> TASK ITEM: Show only those lines of the entries where the string "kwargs" is found.

*** STORED DATA Section Begins ***

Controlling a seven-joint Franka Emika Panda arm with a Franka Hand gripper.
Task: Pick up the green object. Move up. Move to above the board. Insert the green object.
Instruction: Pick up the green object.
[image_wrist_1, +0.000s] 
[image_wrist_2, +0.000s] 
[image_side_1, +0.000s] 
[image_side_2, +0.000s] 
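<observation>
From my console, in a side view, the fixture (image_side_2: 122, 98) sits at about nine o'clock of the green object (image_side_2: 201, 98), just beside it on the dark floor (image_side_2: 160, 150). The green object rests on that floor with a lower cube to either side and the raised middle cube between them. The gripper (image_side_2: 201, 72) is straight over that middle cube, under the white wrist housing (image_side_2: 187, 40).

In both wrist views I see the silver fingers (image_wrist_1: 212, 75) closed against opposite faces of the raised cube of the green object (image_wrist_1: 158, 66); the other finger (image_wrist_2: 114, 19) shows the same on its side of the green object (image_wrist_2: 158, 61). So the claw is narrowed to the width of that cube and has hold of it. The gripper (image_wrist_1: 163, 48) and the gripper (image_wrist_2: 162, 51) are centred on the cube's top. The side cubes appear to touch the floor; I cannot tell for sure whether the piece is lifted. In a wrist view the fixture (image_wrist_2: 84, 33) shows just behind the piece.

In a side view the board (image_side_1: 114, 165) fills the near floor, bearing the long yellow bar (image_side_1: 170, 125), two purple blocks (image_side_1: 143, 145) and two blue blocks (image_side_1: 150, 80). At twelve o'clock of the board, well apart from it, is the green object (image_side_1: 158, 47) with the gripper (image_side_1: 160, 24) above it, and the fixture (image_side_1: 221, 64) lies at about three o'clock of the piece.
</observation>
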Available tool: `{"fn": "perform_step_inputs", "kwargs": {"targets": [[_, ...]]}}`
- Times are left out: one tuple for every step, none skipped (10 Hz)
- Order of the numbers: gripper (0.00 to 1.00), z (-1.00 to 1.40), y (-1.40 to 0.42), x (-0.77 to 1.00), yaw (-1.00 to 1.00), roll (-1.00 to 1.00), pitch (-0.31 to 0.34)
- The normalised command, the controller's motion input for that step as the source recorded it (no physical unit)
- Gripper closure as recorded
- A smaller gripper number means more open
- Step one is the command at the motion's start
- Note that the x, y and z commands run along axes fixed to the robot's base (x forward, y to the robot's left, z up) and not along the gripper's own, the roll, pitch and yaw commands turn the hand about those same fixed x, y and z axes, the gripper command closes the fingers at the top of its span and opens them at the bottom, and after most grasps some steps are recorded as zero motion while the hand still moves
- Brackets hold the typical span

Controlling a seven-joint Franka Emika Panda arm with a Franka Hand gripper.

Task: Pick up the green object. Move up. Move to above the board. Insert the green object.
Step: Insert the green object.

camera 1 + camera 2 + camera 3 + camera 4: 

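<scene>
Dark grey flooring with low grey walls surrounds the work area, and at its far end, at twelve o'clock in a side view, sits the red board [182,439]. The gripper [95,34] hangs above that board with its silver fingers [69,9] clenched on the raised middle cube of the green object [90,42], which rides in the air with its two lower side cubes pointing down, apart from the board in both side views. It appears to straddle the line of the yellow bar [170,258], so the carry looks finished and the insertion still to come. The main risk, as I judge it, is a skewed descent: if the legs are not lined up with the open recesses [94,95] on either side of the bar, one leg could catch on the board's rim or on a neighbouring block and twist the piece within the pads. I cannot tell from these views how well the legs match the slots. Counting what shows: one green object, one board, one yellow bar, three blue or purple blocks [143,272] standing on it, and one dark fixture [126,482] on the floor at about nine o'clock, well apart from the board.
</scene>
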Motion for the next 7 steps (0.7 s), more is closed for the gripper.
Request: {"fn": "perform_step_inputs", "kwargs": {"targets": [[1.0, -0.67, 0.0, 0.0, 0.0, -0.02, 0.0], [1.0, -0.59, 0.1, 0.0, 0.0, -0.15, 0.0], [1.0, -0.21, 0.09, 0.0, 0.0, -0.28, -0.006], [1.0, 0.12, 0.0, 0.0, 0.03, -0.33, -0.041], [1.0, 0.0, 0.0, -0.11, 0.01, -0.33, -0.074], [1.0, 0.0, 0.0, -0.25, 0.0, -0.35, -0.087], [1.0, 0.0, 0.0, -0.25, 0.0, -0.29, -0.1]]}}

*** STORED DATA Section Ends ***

> ANSWER SECTION:
Available tool: `{"fn": "perform_step_inputs", "kwargs": {"targets": [[_, ...]]}}`
Request: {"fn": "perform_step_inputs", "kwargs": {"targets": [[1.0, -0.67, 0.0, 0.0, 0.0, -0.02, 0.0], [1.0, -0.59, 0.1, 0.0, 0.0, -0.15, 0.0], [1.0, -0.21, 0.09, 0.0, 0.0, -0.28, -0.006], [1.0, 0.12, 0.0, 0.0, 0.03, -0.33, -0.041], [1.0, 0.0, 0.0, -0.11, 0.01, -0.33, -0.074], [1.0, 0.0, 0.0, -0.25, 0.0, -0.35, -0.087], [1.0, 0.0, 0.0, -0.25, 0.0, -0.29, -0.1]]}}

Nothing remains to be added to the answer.